* **TASK REQUIREMENTS**
Could you reproduce, from the records below, everything from the line with "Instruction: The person" down to the line with "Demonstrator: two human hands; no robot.", keeping both of those lines and changing nothing?
##### GIVEN RECORDS #####
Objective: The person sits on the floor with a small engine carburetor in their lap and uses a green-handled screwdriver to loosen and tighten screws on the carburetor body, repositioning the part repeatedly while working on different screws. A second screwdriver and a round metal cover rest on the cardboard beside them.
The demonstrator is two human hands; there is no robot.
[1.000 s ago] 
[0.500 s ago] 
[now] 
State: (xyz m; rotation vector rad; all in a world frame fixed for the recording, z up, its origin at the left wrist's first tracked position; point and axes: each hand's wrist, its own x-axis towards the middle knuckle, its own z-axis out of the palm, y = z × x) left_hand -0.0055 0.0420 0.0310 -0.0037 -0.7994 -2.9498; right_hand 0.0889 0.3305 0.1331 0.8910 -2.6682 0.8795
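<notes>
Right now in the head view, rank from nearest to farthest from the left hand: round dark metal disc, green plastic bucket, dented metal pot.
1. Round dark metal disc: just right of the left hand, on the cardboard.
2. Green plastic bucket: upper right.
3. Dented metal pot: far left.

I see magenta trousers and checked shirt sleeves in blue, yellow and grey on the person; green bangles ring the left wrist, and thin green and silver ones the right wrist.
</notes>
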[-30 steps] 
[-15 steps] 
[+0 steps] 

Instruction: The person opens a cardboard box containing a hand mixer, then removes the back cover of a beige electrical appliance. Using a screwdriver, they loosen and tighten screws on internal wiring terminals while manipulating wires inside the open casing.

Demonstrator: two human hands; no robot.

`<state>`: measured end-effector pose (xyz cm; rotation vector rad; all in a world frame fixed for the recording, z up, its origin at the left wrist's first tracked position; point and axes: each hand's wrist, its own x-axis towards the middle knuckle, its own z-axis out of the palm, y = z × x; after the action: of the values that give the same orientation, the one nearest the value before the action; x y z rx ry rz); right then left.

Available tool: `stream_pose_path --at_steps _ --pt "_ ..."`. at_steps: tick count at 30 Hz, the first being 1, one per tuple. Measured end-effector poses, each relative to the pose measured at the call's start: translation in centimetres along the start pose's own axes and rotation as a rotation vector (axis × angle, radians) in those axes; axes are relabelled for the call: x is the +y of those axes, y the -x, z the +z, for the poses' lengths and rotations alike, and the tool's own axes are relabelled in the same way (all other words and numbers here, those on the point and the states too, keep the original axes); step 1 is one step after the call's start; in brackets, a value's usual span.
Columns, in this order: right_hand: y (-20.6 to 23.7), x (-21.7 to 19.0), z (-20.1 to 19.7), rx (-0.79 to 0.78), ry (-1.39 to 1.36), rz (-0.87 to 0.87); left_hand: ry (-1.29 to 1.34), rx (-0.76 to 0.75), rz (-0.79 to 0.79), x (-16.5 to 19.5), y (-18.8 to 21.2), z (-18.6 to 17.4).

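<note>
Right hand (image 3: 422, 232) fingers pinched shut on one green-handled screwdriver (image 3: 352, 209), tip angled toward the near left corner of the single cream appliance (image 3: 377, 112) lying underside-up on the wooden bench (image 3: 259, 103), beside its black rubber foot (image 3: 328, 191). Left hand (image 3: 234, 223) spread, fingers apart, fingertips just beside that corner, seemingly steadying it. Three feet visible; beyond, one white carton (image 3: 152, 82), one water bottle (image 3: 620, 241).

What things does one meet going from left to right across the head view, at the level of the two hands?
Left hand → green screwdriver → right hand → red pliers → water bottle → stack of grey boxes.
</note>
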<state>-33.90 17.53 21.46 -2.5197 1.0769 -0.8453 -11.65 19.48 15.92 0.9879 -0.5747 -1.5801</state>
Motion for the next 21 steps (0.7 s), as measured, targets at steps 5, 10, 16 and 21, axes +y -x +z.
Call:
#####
* **ANSWER**
Instruction: The person opens a cardboard box containing a hand mixer, then removes the back cover of a beige electrical appliance. Using a screwdriver, they loosen and tighten screws on internal wiring terminals while manipulating wires inside the open casing.

Demonstrator: two human hands; no robot.

What was asked for in the exercise is now done.